In New Jersey, a bill “to prohibit any employee of the Port Authority of New York and New Jersey from cooperating with federal officials in the enforcement” of President Trump’s Executive Order 13780 dated March 6, has been moving forward. The Port Authority runs the transit systems, airports, bridges, and tunnels connecting New Jersey and New York. EO 13780, which temporarily prevents visas from being issued to individuals from Islamic terrorism-plagued Iran, Somalia, Sudan, Yemen, Libya, and Syria to provide the federal government with an opportunity to implement Trump’s “extreme vetting” measures, has been enjoined by the courts. If the New Jersey measure becomes law, New York would have to enact similar legislation since it shares responsibility for the Port Authority.

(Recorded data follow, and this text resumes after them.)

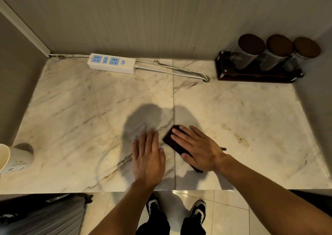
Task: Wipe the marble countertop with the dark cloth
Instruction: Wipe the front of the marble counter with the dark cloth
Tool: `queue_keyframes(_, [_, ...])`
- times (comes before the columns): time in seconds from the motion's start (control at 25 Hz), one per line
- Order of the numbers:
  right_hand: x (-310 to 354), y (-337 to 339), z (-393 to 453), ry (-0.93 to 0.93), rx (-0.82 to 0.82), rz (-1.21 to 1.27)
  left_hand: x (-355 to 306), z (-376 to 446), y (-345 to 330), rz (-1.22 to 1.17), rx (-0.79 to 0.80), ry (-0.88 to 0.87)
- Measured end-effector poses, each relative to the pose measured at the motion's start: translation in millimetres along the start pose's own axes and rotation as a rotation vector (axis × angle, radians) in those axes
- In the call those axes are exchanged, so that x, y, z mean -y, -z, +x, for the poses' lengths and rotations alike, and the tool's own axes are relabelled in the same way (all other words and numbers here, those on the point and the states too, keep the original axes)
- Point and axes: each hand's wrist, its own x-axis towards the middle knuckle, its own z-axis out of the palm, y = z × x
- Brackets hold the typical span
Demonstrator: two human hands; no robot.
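The marble countertop (89,109) fills the middle of the view, pale with grey and brown veins. A dark folded cloth (170,138) lies on it just right of the centre seam, near the front edge. My right hand (195,147) presses flat on the cloth, fingers spread, covering most of it; one corner pokes out below the palm. My left hand (149,155) rests flat on the bare marble just left of the cloth, fingers together, holding nothing.
A white power strip (111,63) with its cable lies along the back wall. A dark rack (255,75) with three lidded jars stands in the back right corner. A paper cup (12,158) lies at the left edge. Brown stains (240,139) mark the right side.
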Motion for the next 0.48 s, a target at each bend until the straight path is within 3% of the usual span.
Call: queue_keyframes(0.48, [-56.3, 18.0, 64.2, -0.141, -0.023, -0.006, -3.4, 4.2, 0.1, 0.072, 0.035, 0.024])
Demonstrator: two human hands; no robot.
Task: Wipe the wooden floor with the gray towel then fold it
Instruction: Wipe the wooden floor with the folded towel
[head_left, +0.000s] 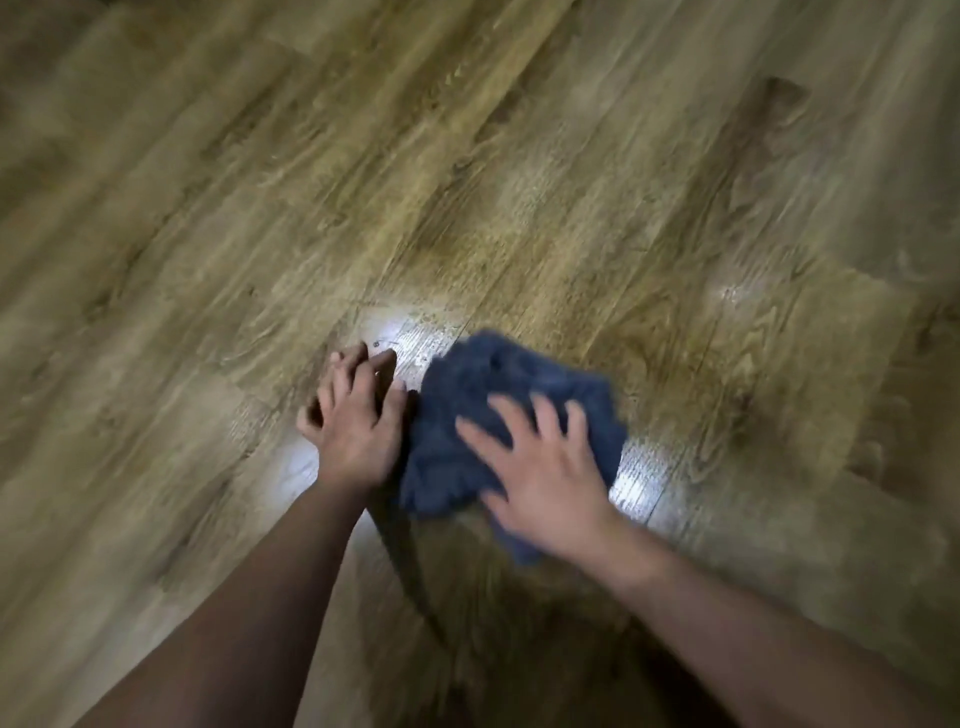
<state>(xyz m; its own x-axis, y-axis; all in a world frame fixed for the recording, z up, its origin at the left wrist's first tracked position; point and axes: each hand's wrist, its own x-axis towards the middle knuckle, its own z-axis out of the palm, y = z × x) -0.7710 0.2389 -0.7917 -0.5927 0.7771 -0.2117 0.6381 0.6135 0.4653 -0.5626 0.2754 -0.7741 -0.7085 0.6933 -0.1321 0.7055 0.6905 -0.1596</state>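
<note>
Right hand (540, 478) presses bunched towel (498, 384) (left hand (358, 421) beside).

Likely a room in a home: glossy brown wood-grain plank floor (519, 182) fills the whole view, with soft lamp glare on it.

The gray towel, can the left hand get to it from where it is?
Probably yes. The left hand rests on the wooden plank floor right beside the crumpled gray cloth towel, at its left edge, with nothing between them. The right hand presses only the towel's right part, so the near side looks free.
</note>
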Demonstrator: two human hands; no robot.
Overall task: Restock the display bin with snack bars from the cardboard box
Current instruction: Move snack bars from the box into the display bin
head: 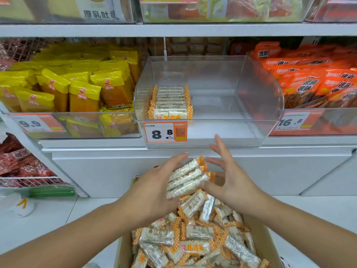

The Vermont measure, which easily passed the Senate and House, would restrict police cooperation with ICE. The bill was sent to Gov. Phil Scott (R), a sanctuary enthusiast, on March 24 for his consideration. Scott lobbied for the bill so presumably he will sign it into law. Earlier this month, five-term Rutland, Vt. Mayor Christopher Louras lost his reelection bid following a year-long scandal related to an unpopular refugee resettlement program he supported.

Given the Left’s determination to protect lawless sanctuary cities, it’s a fair bet the list of states proposing new measures to prevent ICE from doing its job will grow.